-- GIVEN ENTRIES --
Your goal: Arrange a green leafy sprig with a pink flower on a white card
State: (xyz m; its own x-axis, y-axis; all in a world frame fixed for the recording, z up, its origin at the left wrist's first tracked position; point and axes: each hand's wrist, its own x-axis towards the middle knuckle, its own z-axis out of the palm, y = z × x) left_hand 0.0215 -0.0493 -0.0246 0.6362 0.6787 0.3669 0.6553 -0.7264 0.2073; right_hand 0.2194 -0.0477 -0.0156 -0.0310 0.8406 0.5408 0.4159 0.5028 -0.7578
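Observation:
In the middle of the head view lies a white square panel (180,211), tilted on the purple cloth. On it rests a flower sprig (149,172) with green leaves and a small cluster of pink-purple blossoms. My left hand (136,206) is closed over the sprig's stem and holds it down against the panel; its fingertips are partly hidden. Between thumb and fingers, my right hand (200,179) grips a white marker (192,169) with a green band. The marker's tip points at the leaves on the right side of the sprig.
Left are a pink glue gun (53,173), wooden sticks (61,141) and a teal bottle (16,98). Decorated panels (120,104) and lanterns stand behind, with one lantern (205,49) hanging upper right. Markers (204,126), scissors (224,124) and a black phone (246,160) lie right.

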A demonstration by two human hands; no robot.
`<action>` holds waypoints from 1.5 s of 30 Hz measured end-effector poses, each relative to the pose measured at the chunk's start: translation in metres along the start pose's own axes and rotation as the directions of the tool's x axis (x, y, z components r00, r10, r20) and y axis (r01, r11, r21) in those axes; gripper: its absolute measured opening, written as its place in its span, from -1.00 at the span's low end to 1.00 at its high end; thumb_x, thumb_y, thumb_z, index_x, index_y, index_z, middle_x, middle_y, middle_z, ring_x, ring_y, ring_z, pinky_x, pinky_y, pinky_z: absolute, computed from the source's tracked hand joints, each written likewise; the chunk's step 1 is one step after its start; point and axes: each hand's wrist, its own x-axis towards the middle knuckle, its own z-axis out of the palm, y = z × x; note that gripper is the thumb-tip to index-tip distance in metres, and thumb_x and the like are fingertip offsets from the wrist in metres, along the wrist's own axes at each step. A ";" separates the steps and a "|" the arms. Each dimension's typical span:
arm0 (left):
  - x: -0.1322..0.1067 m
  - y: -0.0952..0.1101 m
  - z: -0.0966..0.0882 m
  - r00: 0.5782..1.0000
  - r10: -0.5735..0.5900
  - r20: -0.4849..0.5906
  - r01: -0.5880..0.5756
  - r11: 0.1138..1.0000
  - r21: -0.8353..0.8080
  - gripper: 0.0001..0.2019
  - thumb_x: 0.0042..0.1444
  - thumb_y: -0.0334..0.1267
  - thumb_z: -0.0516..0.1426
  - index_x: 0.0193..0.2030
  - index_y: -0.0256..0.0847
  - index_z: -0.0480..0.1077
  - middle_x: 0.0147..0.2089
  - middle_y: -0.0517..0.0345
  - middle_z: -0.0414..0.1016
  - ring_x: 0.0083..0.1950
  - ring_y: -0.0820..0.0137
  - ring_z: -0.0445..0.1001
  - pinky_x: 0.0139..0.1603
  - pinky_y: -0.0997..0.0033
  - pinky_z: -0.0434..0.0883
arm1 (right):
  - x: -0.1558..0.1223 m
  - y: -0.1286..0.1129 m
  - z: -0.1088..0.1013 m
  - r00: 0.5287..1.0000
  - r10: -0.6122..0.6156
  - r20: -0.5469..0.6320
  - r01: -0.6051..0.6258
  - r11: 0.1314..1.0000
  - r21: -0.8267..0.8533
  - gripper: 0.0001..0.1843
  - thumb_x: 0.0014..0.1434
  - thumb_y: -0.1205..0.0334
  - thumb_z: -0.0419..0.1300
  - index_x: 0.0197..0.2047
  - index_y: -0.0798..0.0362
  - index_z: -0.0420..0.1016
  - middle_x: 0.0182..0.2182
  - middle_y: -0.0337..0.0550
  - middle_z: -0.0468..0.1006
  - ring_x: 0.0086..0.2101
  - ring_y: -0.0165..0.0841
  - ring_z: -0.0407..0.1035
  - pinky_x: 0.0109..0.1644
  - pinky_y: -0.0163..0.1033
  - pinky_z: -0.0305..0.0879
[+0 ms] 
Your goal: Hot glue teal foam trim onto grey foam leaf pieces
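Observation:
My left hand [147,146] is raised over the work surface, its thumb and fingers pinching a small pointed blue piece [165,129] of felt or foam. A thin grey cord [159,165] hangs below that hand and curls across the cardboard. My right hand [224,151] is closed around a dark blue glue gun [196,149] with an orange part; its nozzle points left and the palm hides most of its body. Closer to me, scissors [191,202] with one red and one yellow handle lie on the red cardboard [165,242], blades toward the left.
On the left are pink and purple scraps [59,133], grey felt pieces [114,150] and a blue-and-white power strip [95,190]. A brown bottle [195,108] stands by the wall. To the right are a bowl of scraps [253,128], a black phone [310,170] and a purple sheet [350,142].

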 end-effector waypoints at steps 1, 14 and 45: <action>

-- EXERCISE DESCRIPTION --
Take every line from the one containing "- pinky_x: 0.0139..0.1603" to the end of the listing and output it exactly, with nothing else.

-- RESPONSE AREA --
  - pinky_x: 0.0139..0.1603
  - pinky_y: -0.0997..0.0033
  - pinky_z: -0.0434..0.0883
arm1 (right):
  - x: -0.1558..0.1223 m
  - y: -0.1286..0.1129 m
  - z: -0.1088..0.1013 m
  - r00: 0.5287..1.0000
  - r10: -0.6122..0.6156
  - r20: -0.5469..0.6320
  - r01: -0.6051..0.6258
  - r11: 0.1314..1.0000
  - r21: -0.8267..0.8533
  - gripper: 0.0001..0.1843
  - thumb_x: 0.0014..0.1434
  - thumb_y: -0.1205..0.0334
  - thumb_z: -0.0419..0.1300
  - index_x: 0.0197..0.2047
  - index_y: -0.0798..0.0362
  - index_z: -0.0420..0.1016
  - middle_x: 0.0182..0.2182
  - middle_y: -0.0337..0.0550
  - middle_z: -0.0468..0.1006
  - ring_x: 0.0086..0.2101
  - ring_y: -0.0165..0.0841
  - ring_z: -0.0407..0.1035
  - pinky_x: 0.0109..0.1644
  - pinky_y: -0.0163..0.1033
  - pinky_z: -0.0305..0.0879
[+0 ms] 
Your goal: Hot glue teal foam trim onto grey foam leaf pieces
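Observation:
My left hand [147,146] is raised over the work surface, its thumb and fingers pinching a small pointed blue piece [165,129] of felt or foam. A thin grey cord [159,165] hangs below that hand and curls across the cardboard. My right hand [224,151] is closed around a dark blue glue gun [196,149] with an orange part; its nozzle points left and the palm hides most of its body. Closer to me, scissors [191,202] with one red and one yellow handle lie on the red cardboard [165,242], blades toward the left.
On the left are pink and purple scraps [59,133], grey felt pieces [114,150] and a blue-and-white power strip [95,190]. A brown bottle [195,108] stands by the wall. To the right are a bowl of scraps [253,128], a black phone [310,170] and a purple sheet [350,142].
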
 end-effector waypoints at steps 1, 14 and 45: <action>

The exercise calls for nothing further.